Your reasoning process for entity alignment should strictly follow this case step by step:
{{ CASE }}
[Output Format]: [NAME SIMILARITY] = A out of 5, [PROBABILITY OF DESCRIPTION POINTING SAME ENTITY] = B out of 5, [STRUCTURE SIMILARITY] = C out of 5, [IMAGE SIMILARITY] = D out of 5, [TIME SIMILARITY] = E out of 5. NOTICE, A,B,C,D,E are in range [1,2,3,4,5], which respectively means [VERY LOW], [LOW], [MEDIUM], [HIGH], [VERY HIGH]. NOTICE, you MUST strictly output like [Output Format].
Now given [Main Entity] l_e = Entity( {{ Name and Tuples }} ), and [Candidate Entity] r_e = Entity( {{ Name and Tuples }} ),
- Do [Main Entity] and [Candidate Entity] align or match?

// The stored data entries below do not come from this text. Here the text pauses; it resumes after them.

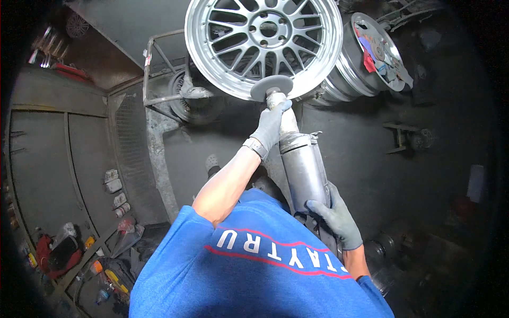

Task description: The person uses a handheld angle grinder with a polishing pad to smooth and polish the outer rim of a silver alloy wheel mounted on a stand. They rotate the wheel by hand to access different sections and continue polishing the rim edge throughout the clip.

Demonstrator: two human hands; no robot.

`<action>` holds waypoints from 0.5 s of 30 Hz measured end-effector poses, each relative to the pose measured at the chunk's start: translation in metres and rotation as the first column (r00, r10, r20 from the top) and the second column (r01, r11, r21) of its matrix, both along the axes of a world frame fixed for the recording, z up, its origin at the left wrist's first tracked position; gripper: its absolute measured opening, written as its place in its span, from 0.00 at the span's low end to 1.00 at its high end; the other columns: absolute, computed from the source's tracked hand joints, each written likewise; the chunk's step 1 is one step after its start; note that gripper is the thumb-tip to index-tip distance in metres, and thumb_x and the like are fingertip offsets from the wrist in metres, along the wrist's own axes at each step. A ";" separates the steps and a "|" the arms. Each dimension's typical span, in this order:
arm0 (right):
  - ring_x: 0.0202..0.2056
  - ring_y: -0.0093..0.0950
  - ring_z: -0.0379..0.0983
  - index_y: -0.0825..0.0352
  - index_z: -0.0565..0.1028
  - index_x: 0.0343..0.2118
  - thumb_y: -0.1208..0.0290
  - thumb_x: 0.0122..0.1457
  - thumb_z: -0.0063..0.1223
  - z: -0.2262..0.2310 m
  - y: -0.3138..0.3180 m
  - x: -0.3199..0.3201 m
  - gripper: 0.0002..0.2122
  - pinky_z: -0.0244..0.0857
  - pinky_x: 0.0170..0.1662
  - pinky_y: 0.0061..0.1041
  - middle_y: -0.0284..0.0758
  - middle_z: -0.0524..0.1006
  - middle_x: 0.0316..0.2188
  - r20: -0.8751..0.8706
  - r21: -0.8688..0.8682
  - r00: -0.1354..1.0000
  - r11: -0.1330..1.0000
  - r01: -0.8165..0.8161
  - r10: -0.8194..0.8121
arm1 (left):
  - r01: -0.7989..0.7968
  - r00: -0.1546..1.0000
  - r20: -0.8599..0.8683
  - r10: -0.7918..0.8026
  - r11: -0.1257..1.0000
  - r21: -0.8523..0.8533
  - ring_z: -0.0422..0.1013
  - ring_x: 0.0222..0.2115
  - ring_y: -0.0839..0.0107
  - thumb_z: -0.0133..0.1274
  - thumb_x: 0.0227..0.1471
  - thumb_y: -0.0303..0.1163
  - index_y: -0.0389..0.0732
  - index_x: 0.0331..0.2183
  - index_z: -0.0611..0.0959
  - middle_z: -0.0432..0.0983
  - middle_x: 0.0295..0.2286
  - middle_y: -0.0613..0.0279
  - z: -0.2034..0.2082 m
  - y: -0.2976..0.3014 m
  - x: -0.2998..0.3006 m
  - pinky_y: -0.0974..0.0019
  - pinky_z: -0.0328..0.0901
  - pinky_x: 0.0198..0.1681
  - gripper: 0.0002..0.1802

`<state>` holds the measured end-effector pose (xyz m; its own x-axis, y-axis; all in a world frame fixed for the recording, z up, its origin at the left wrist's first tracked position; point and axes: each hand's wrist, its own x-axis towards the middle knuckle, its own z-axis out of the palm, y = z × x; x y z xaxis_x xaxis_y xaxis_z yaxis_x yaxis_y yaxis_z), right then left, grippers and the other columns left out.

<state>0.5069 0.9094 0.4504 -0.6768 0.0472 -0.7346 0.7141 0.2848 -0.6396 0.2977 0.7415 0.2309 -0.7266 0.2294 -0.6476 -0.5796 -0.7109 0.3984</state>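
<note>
Both my hands are gloved in grey and closed around a large angle grinder with a silvery body. My left hand grips its narrow front neck, just behind the head. Further back, my right hand wraps the rear of the body, thumb on top. The round grey sanding disc at the grinder's tip overlaps the near rim of a silver multi-spoke alloy wheel. Whether the disc touches the rim, I cannot tell. The wheel faces up at the top of the view, its far edge cut off.
A wide bare rim with cloths and discs on its face is right of the wheel. Left stands a metal tube frame before another wheel. A small stool is on the right floor. Bags and bottles clutter the lower left.
</note>
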 end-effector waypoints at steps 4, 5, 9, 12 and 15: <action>0.38 0.27 0.81 0.72 0.61 0.73 0.59 0.63 0.71 0.008 -0.031 0.010 0.41 0.77 0.39 0.28 0.44 0.80 0.52 -0.121 0.176 0.989 0.982 -0.064 0.086 | 0.031 0.999 -0.021 -0.029 0.991 0.128 0.81 0.25 0.55 0.67 0.60 0.38 0.33 0.40 0.81 0.81 0.28 0.49 -0.002 -0.013 -0.001 0.50 0.79 0.31 0.18; 0.37 0.27 0.81 0.71 0.61 0.73 0.58 0.63 0.71 0.011 -0.041 0.008 0.41 0.77 0.38 0.27 0.44 0.81 0.51 -0.134 0.218 0.986 0.973 -0.073 0.104 | 0.017 1.000 -0.013 -0.015 0.990 0.143 0.80 0.25 0.55 0.67 0.60 0.38 0.33 0.39 0.81 0.81 0.28 0.49 -0.003 -0.012 -0.003 0.51 0.79 0.31 0.18; 0.35 0.25 0.80 0.70 0.61 0.73 0.56 0.63 0.71 0.051 -0.087 -0.013 0.42 0.76 0.36 0.27 0.45 0.81 0.48 -0.012 0.310 0.997 0.948 -0.073 0.081 | -0.014 0.999 0.052 -0.001 0.955 0.296 0.80 0.25 0.56 0.67 0.60 0.38 0.34 0.38 0.82 0.81 0.27 0.51 -0.005 -0.014 -0.012 0.51 0.78 0.31 0.16; 0.34 0.25 0.79 0.70 0.61 0.73 0.55 0.63 0.71 0.061 -0.106 -0.016 0.42 0.76 0.35 0.27 0.44 0.81 0.48 0.011 0.359 0.997 0.931 -0.073 0.074 | -0.010 0.997 0.078 -0.016 0.946 0.325 0.80 0.25 0.57 0.67 0.60 0.38 0.34 0.38 0.82 0.81 0.27 0.52 0.008 -0.022 -0.009 0.52 0.78 0.31 0.16; 0.35 0.26 0.80 0.70 0.61 0.73 0.55 0.63 0.71 0.065 -0.119 -0.013 0.42 0.76 0.37 0.29 0.44 0.82 0.48 -0.003 0.379 0.997 0.923 -0.071 0.077 | -0.015 0.995 0.100 -0.022 0.937 0.349 0.80 0.25 0.56 0.67 0.60 0.37 0.33 0.39 0.82 0.81 0.28 0.51 0.019 -0.032 -0.004 0.51 0.79 0.32 0.17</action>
<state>0.4937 0.7901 0.5151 -0.7014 0.2685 -0.6603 0.6715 0.5595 -0.4859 0.2942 0.7090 0.2499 -0.6606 0.4563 -0.5962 -0.6065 -0.7923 0.0656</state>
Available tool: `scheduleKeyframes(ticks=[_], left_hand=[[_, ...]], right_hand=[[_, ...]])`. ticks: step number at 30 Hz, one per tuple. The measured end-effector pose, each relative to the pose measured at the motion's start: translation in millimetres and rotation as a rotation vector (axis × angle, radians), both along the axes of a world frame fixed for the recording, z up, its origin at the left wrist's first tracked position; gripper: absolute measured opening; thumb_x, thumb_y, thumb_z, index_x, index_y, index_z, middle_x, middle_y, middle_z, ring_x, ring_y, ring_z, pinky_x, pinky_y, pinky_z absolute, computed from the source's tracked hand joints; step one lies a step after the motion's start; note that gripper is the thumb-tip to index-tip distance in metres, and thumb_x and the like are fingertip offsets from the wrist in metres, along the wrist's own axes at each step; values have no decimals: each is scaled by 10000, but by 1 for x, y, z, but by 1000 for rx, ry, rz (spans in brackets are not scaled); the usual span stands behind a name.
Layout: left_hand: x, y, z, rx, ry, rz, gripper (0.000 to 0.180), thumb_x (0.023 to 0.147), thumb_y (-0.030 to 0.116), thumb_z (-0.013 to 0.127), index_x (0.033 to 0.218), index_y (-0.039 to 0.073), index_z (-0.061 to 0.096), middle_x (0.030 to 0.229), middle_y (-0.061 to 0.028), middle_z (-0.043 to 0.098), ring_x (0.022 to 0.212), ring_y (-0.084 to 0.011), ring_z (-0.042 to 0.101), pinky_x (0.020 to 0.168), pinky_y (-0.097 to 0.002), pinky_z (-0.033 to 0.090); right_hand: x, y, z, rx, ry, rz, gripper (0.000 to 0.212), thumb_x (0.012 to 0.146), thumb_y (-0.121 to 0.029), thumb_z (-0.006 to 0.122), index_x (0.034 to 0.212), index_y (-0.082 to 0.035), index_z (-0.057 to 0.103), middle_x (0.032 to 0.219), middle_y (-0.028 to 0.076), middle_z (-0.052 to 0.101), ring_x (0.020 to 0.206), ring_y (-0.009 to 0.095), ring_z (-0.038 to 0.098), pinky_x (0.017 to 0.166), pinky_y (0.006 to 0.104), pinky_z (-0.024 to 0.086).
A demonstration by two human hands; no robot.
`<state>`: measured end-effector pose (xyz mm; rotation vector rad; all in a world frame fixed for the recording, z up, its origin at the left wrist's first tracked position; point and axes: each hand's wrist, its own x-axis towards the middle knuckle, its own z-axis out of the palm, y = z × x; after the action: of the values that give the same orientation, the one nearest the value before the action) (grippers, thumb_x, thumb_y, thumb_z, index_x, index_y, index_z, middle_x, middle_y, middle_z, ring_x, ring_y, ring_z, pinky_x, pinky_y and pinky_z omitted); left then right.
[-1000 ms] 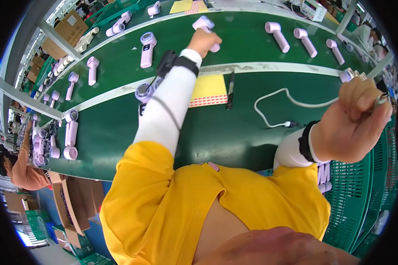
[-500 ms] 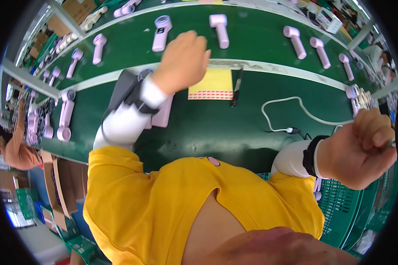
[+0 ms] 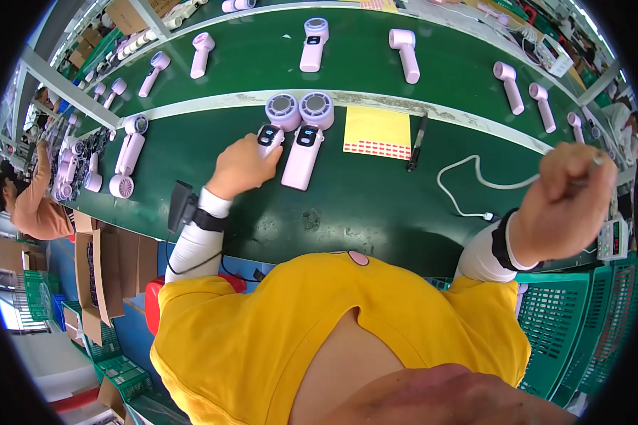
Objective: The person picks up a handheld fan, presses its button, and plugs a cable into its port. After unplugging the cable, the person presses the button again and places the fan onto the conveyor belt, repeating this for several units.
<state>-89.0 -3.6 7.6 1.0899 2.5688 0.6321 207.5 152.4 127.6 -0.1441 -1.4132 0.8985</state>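
Note:
My left hand (image 3: 241,168) is closed round the handle of a lilac handheld fan (image 3: 269,137), whose small dark display faces up. Right beside it, the heads almost touching, a second lilac handheld fan (image 3: 301,161) lies on the green bench. At the right, my right hand (image 3: 563,202) is raised with its fingers pinched. A white cable (image 3: 468,159) runs from that hand in a loop across the bench, and a small tip shows between the fingers. A yellow sheet with red stickers (image 3: 377,131) and a black pen (image 3: 417,144) lie right of the two fans.
A raised green shelf (image 3: 354,49) carries several lilac fans spaced apart. Another fan (image 3: 129,154) lies at the bench's left. Green crates (image 3: 553,319) stand low at the right, beside a small meter box (image 3: 612,239). Cardboard boxes (image 3: 106,276) and a co-worker (image 3: 39,202) are at the left.
My left hand has come down from near the shelf edge onto a fan on the bench. A fan with a display stays on the shelf. My right hand has risen slightly, and the view has shifted.

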Motion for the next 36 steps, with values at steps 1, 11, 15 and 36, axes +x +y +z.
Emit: scheduleKeyframes(ticks=[1,11,15,36], left_hand=[[0,1,3,-22,-113,8,307,727,224,640,764,-32,473,599,-104,519,523,-161,525,504,-282,433],[100,32,34,800,76,-442,422,656,195,721,891,0,430,678,-140,516,556,-259,530,495,-319,424],[108,43,32,924,201,-527,423,622,197,741,870,13,453,698,-145,524,582,-304,530,506,-322,432],[124,42,58,758,-1010,-754,547,716,246,694,1095,-26,409,877,-143,558,608,-191,573,494,-302,463]], right_hand=[[-7,-3,-2,-100,1,-63,316,920,-231,336,730,-11,460,566,35,391,495,73,322,466,232,245],[-75,15,-38,215,-424,66,491,921,-433,257,995,3,471,748,31,461,624,91,416,557,218,332],[-68,13,-39,270,-337,112,495,915,-436,268,1035,2,465,878,71,521,711,126,469,649,222,380],[-55,1,-29,87,-59,32,432,929,-307,271,1004,34,526,913,93,571,816,154,523,737,244,399]])
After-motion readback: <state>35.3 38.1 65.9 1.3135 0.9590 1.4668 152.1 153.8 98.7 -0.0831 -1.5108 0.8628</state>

Think of the answer STEP BY STEP with name, description, structure, time, YOUR OWN KNOWLEDGE:
Step 1, think of [NAME SIMILARITY] = A out of 5, using self.entity_name.
Step 2, think of [PROBABILITY OF DESCRIPTION POINTING SAME ENTITY] = B out of 5, using get_descripton() and YOUR OWN KNOWLEDGE.
Step 3, think of [STRUCTURE SIMILARITY] = C out of 5, using self.tuples, get_neighbors() and get_relation_information().
step 4, think of [IMAGE SIMILARITY] = E out of 5, using self.images.
Step 5, think of [TIME SIMILARITY] = D out of 5, using get_time_information().
Now given the following entity alignments:
[Main Entity]: {{ Name }} -> {{ Aligned Candidate List }}
Please answer the question: Do these entity alignments are satisfactory enough ([YES] or [NO])?
Answer [YES] if they are relatively satisfactory, which means the alignment score of the top-ranked candidate meet the threshold, and is far higher than others; otherwise, answer [NO] which means we must search other candidate entities to match with [Main Entity].
NOTICE, Just answer [YES] or [NO]. Your reasoning process should follow [EXAMPLE]s:
{{ Examples }}
Just directly answer [YES] or [NO], don't give other text.